• Work to complete: Only the lines that hold the word "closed" are wanted from this listing.

********************

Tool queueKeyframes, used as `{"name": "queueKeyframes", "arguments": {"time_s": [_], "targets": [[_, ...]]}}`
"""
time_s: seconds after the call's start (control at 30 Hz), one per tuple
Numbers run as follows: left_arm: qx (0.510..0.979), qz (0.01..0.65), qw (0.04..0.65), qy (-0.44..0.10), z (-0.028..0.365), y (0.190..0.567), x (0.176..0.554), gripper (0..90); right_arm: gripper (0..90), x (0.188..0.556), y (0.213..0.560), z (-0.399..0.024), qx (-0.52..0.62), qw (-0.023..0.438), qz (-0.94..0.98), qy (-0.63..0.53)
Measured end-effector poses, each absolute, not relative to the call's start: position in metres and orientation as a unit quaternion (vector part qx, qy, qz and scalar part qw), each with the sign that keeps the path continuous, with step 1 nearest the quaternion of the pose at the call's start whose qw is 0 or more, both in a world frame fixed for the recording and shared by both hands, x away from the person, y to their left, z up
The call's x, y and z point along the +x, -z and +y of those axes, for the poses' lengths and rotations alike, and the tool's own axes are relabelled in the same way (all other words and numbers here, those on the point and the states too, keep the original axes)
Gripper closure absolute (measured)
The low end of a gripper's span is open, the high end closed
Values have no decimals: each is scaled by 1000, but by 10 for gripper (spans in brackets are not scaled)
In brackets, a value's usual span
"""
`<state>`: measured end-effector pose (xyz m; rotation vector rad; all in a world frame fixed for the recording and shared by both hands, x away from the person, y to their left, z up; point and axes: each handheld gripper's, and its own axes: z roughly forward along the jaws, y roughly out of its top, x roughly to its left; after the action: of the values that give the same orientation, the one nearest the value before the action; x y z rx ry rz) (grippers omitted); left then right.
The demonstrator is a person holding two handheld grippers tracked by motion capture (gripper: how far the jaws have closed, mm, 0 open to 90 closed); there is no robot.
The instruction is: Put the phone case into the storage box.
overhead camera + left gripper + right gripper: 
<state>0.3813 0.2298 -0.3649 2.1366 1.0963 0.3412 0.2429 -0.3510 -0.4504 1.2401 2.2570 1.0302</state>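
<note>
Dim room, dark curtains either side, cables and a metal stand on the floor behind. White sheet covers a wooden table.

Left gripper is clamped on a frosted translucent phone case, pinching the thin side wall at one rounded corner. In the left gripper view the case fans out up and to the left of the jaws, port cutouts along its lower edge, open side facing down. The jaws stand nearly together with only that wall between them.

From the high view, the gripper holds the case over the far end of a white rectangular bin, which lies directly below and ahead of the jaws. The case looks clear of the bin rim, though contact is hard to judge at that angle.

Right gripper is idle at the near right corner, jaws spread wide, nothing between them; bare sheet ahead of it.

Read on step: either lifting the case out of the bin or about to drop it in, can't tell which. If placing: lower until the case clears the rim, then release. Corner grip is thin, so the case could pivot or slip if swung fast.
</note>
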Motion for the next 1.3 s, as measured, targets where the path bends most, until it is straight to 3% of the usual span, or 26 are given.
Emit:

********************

• Solution for this problem:
The low end of a gripper's span is open, the high end closed
The demonstrator is a person holding two handheld grippers tracked by motion capture (gripper: how far the jaws have closed, mm, 0 open to 90 closed); there is no robot.

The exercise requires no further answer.